$L_infty $ Markov and Bernstein Inequalities for Freud Weights

Abstract

Let $W(x): = e^{ - Q(x)} $, $x \in \mathbb{R}$ where $Q(x)$ is even and continuous in $\mathbb{R}$, $Q(0) = 0$, and $Q''$ is continuous in $(0,\infty )$ with $Q'(x) > 0$ in $(0,\infty )$, and for some $C_1 $, $C_2 > 0$, \[ C_1 \leqq {{(xQ'(x))'} / {Q'(x) \leqq C_2 ,\quad x \in (0,\infty ).}}\] For example, $Q(x): = | x |^\alpha ,\alpha > 0$, satisfies these hypotheses.

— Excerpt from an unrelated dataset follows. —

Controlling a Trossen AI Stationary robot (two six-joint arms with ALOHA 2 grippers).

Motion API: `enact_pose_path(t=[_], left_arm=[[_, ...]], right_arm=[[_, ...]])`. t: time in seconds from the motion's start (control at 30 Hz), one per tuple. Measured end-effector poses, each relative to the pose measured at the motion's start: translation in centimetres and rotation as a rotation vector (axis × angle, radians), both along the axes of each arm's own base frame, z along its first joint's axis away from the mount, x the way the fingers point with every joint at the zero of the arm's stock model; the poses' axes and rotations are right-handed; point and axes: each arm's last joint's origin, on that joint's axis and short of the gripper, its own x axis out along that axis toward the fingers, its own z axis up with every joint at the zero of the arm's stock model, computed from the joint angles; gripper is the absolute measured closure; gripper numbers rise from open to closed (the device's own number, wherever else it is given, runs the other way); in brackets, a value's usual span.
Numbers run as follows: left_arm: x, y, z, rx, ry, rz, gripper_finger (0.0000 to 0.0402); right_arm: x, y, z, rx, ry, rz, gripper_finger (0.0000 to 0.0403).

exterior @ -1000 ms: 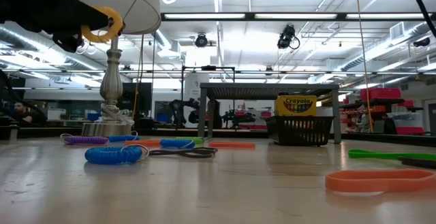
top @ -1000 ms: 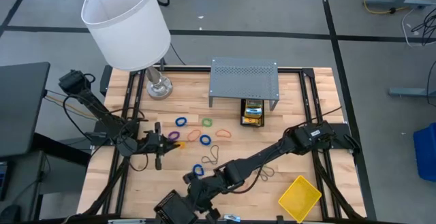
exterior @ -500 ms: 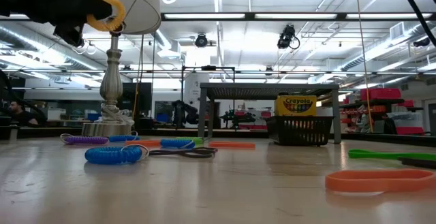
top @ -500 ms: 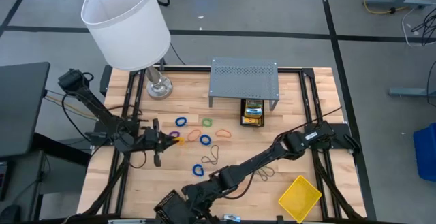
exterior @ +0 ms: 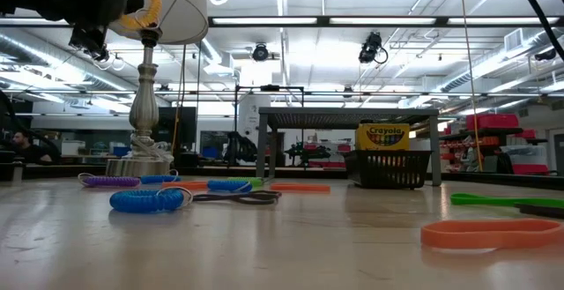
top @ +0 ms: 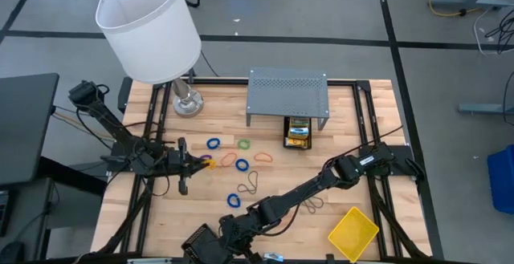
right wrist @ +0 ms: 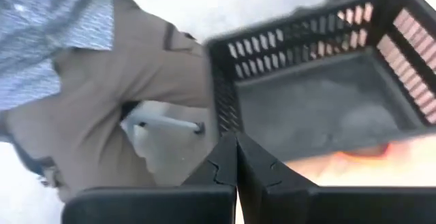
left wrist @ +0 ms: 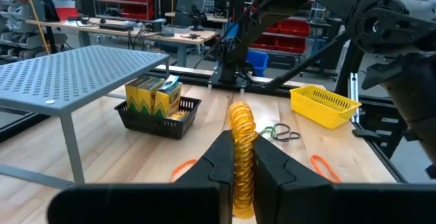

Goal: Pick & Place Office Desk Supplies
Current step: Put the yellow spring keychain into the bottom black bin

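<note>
The tabletop (top: 337,136) was pale wooden planks in a black frame, set on a grey floor crossed by dark lines; beyond it the low view showed a workshop with strip lights and red bins. One white-shaded lamp (top: 149,28) stood at about ten o'clock and one grey perforated shelf (top: 287,94) at twelve, with one black mesh tray (top: 298,141) of crayon boxes (left wrist: 155,94) just under its front edge. One yellow tray (top: 353,233) lay at five o'clock. About eight loose rubber bands (top: 241,156) were scattered around the centre. The left gripper (top: 201,161), at nine o'clock, had its fingers (left wrist: 221,159) closed on a yellow coiled band (left wrist: 241,152), held above the tabletop. The right gripper (top: 210,238), at six o'clock, had its fingers pressed together on the rim of a second black mesh tray (right wrist: 320,88); its wrist view also showed a person's trousers (right wrist: 122,101).
</note>
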Motion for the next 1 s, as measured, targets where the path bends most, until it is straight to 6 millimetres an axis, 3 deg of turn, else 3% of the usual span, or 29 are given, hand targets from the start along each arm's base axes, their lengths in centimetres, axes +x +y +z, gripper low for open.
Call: enact_pose_path(t=[0.23,0.47,0.67,0.83,1.0], left_arm=[[0.0,0.0,0.0,0.006,0.001,0.000,0.0377],[0.0,0.0,0.0,0.006,0.001,0.000,0.0377],[0.0,-0.3,0.0,-0.030,-0.002,-0.082,0.0377],[-0.7,-1.5,0.0,-0.100,0.005,-0.279,0.0377],[-2.1,-2.9,-0.1,-0.134,0.021,-0.421,0.0377]], right_arm=[[-0.1,0.7,0.4,0.094,0.000,0.074,0.0403],[0.2,0.9,0.4,0.107,-0.034,0.038,0.0403],[0.1,-0.7,-0.1,-0.066,0.010,-0.076,0.0403],[-0.7,-2.2,2.8,-0.222,-0.038,-0.144,0.0403],[-2.4,-3.5,4.5,-0.447,-0.004,-0.237,0.0403]])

This paper proves the Markov-type inequality \[ \left\| {P'W} \right\|_{L_\infty (\mathbb{R})} \leqq \left\{ {\int_1^{C_3 n} {{{ds} / {Q^{[ - 1]} }}(s)} } \right\}\| {PW} \|_{L_\infty (\mathbb{R})} ,\] degree $(P) \leqq n$. Here $C_3 $ is some constant and $Q^{[ - 1]} $ is the inverse function of Q. Further, we prove the Bernstein-type inequality \[\left| {(PW)'(x)} \right| \leqq C_4 \| {PW} \|_{L_\infty (\mathbb{R})} \left\{ {\int_{Q(\max \{ {1,| x |}\})}^{C_3 n} {{{ds} / {Q^{[ - 1]} (s)}}} } \right\},\quad | x | \leqq \eta a_n ,\] and \[\left| {(PW)'(x)} \right| \leqq C_5 \| {PW} \|_{L_\infty (\mathbb{R})} \left( {{n / {a_n }}} \right)\max \left\{ {n^{{{ - 2} / 3}} ,1 - \frac{{| x |}}{{a_n }}} \right\}^{{1 / 2}} ,\quad | x | \geqq \eta a_n .\] Here degree $(P) \leqq n$, $\eta $ is any number in $(0,1)$, $a_n $ an is the Mhaskar–Rahmanov–Saff number for W, and if $Q'(0)$ does not exist, x must be excluded near zero.